Am Mittwoch, dem 26.11.2025 um 16:44 +0100 schrieb Philipp Stanner:
On Wed, 2025-11-26 at 16:03 +0100, Christian König wrote:
[...]
My hope would be that in the mid-term future we'd get firmware rings that can be preempted through a firmware call for all major hardware. Then a huge share of our problems would disappear.
At least on AMD HW pre-emption is actually horrible unreliable as well.
Do you mean new GPUs with firmware scheduling, or what is "HW pre- emption"?
With firmware interfaces, my hope would be that you could simply tell
stop_running_ring(nr_of_ring) // time slice for someone else start_running_ring(nr_of_ring)
Thereby getting real scheduling and all that. And eliminating many other problems we know well from drm/sched.
It doesn't really matter if you have firmware scheduling or not for preemption to be a hard problem on GPUs. CPUs have limited software visible state that needs to be saved/restored on a context switch and even there people start complaining now that they need to context switch the AVX512 register set.

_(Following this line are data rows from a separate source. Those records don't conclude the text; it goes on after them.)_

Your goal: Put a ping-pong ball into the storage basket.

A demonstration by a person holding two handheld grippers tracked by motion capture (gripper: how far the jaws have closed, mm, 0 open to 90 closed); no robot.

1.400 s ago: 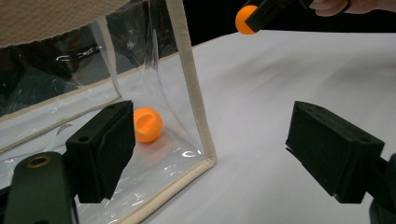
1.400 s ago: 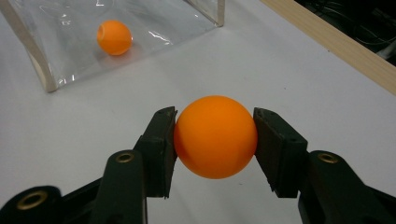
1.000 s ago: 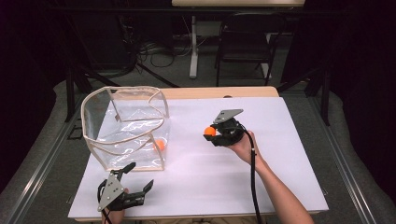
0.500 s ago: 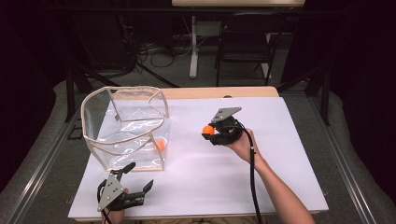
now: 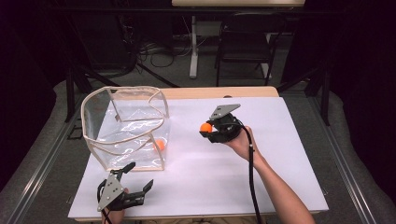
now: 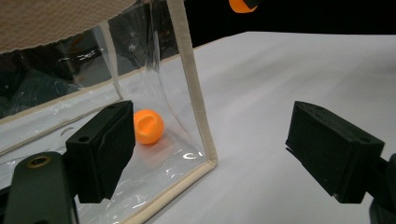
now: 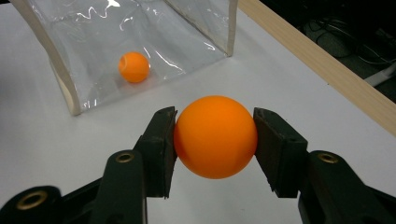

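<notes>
My right gripper [image 5: 208, 130] is shut on an orange ball [image 7: 215, 136], held above the white table to the right of a clear plastic bag [image 5: 126, 128] with beige trim. The ball [image 5: 205, 127] points toward the bag. A second orange ball [image 5: 159, 144] lies inside the bag near its front right corner, dented on one side in the left gripper view [image 6: 148, 126]. My left gripper [image 5: 138, 177] rests open at the table's front left edge, just in front of the bag, with nothing between its pads [image 6: 103, 149].
The white tabletop [image 5: 280, 154] has a wooden strip [image 5: 219, 92] along its far edge. A cable [image 5: 252, 177] trails from my right gripper along the forearm. Chairs, stands and cables sit on the floor behind the table.
My right gripper with the orange ball has shifted slightly left toward the bag. The left gripper and the bag have stayed put.
</notes>
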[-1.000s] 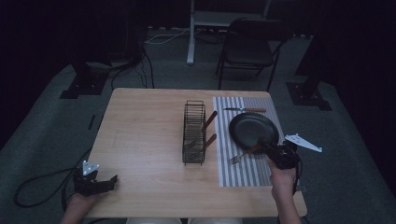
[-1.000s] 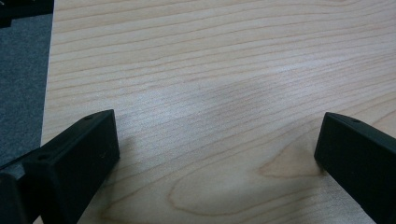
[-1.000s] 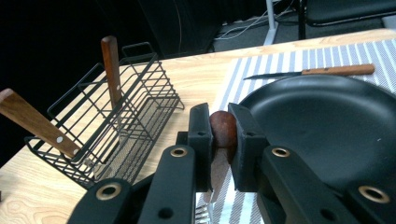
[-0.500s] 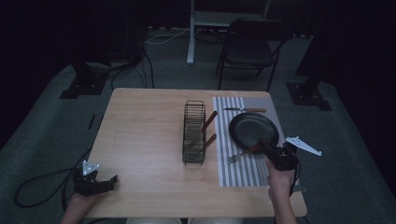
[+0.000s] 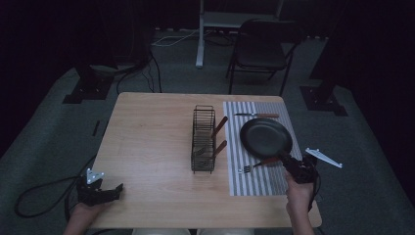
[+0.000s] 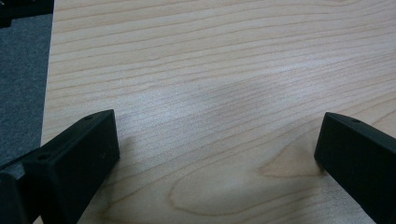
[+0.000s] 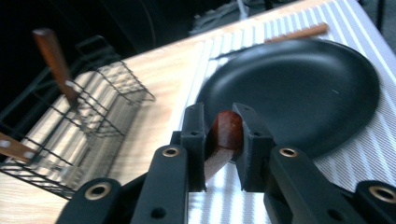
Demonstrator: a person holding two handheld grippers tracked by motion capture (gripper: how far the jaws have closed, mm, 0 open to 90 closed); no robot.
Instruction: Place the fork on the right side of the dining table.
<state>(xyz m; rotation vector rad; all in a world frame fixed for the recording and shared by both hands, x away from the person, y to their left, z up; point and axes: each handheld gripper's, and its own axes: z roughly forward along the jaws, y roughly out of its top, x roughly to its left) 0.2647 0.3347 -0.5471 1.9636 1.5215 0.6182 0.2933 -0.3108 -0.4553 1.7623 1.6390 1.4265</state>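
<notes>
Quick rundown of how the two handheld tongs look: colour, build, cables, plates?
Both tongs are matte black. The left tongs carry a grey three-cornered plate and trail a dark cable over the floor. Their jaws are blocky, with small holes. The right tongs have linkage arms with brass-ringed rivets and a grey plate. No sleeves visible on the forearms.
</notes>
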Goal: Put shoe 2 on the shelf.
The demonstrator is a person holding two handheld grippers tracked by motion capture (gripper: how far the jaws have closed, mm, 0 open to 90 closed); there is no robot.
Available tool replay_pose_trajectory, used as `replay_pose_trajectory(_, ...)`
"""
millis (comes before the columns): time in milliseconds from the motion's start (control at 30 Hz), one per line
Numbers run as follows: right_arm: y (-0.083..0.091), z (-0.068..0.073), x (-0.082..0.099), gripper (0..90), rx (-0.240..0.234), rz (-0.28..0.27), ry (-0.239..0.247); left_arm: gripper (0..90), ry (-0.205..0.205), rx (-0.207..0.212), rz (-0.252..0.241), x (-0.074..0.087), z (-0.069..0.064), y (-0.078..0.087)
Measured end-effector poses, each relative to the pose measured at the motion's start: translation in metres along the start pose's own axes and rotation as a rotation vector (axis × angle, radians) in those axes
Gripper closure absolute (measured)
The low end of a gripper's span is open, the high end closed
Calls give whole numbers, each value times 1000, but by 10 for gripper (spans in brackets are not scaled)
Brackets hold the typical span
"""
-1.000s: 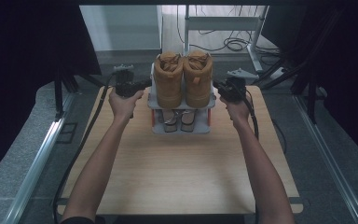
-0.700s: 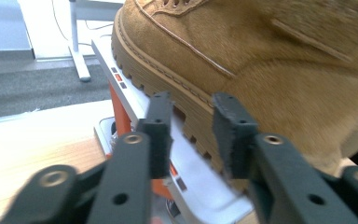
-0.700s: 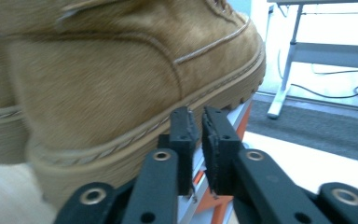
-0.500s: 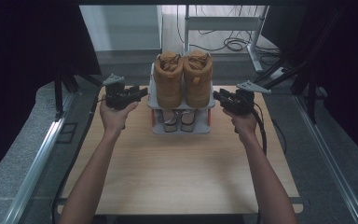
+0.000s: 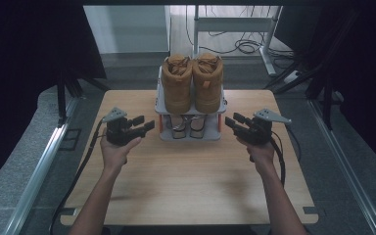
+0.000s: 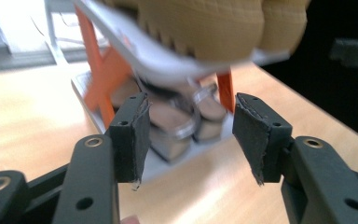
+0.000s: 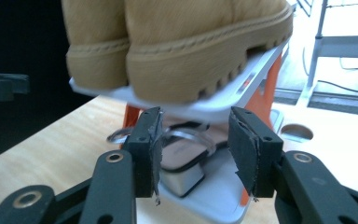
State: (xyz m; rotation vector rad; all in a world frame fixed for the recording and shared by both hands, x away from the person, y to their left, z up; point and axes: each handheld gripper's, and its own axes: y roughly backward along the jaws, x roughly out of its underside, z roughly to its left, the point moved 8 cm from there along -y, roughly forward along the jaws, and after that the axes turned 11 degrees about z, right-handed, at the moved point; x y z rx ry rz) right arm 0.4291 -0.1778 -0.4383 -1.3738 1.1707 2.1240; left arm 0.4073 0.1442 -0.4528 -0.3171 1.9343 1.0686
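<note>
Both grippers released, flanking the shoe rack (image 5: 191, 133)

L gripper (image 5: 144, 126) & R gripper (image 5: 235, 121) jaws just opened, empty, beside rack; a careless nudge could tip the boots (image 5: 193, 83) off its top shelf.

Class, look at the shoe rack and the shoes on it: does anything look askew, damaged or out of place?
Nothing stands out. The tan boots stand upright, side by side, on the shoe rack, with the sandals below.

A white 2-tier shoe rack (image 5: 191, 134) with orange posts stood at the upper centre of the frame, on the far half of the table. 2 tan boots (image 5: 192, 83) sat upright side by side on its top shelf, and 2 silver-strapped sandals (image 5: 186, 126) lay on the bottom shelf.
</note>
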Motion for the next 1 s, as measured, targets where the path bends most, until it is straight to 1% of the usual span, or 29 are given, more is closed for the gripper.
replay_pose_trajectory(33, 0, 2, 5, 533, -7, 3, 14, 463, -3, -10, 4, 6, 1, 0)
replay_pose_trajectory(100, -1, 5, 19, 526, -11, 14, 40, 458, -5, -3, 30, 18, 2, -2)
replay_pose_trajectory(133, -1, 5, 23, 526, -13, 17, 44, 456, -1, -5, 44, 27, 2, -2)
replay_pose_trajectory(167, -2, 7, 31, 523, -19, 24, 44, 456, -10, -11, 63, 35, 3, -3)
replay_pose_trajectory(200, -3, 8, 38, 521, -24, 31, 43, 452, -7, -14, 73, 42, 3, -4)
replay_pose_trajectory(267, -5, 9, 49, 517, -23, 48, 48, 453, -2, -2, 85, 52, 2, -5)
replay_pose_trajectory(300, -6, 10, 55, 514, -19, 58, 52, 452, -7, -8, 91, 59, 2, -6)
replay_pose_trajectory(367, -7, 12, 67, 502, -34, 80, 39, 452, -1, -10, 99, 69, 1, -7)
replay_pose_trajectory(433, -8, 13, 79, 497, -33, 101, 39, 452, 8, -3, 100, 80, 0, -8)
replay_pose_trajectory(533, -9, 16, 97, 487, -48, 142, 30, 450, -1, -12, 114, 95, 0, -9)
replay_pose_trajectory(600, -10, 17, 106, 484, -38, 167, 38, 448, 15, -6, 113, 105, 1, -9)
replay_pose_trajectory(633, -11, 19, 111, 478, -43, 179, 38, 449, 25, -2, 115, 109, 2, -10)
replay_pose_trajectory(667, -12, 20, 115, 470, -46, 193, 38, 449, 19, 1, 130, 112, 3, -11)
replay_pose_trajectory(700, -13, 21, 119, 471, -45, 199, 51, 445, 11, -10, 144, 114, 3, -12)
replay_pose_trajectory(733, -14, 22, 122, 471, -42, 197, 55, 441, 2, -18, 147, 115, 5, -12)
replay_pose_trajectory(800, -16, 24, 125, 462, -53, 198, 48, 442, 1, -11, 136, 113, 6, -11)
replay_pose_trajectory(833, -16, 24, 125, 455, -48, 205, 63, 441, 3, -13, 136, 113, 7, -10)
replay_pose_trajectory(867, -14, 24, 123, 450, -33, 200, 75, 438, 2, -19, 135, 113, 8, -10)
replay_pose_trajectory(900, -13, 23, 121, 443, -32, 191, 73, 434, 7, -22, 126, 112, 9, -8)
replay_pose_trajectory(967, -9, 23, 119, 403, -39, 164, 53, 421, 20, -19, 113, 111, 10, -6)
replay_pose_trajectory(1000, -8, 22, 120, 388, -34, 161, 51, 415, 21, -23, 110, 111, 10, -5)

GPUs have megabytes of software visible state. Which needs to be saved/restored on the context switch if you want fine grained preemption with low preemption latency. There might be points in the command execution where you can ignore most of that state, but reaching those points can have basically unbounded latency. So either you can reliably save/restore lots of state or you are limited to very coarse grained preemption with all the usual issues of timeouts and DoS vectors. I'm not totally up to speed with the current state across all relevant GPUs, but until recently NVidia was the only vendor to have real reliable fine-grained preemption.